|
Metrics can be an incredibly powerful tool for running your software. The combination of Prometheus and Grafana continue to stand out as great, low-cost options to plug this power into new and existing applications. Both are free to use.
- Prometheus is a condensed way to store time-series metrics.
- Grafana provides a flexible and visually pleasing interface to view graphs of your metrics stored in Prometheus.
Together they let you store large amounts of metrics that you can slice and break down to see how your system is behaving. They also have a strong community around them to help deal with any usage and setup issues. However, each has many moving parts if you want to use them effectively, and that can seem like a roadblock.

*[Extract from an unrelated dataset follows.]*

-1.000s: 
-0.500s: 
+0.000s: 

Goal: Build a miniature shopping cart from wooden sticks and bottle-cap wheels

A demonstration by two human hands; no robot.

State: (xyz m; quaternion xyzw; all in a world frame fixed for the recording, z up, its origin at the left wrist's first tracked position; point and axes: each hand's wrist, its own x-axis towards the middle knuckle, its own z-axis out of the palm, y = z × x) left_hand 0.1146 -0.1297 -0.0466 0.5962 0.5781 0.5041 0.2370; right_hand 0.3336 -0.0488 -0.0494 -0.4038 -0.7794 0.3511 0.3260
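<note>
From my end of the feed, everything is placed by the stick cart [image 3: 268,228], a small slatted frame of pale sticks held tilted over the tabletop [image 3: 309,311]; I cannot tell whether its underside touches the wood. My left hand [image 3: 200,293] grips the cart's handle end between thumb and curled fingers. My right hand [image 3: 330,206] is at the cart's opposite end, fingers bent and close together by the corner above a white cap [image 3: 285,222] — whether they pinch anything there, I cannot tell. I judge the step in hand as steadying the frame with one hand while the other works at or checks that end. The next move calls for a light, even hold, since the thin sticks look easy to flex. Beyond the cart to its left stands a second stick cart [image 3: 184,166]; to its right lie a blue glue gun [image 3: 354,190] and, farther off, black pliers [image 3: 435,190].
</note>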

This article will help you remove this roadblock. You’ll get a high-level view of how both Prometheus and Grafana work with your application. Then you’ll zoom into each part and find out how easy it can be to set it up. You’ll also learn about the next steps you might take to use these tools.
Let’s use the open-source framework Spring Boot as a sample app. Spring Boot is a framework that lets you quickly build Java applications.
Overview
As you can see, Prometheus and Grafana monitoring has three main parts. Prometheus acts as storage and a polling consumer for the time-series data your app produces. Grafana queries Prometheus to give you informative (and very pretty) graphs. Later on you’ll zoom in to each of these parts to understand how they work together.
Application
Your application is where things will differ the most from this tutorial. How you instrument the metrics in your app depends mostly on your app’s makeup: its language, framework, and the client library you choose. Fortunately, Prometheus has a variety of client libraries for the most popular languages. It also has detailed documentation on how to instrument your app with them.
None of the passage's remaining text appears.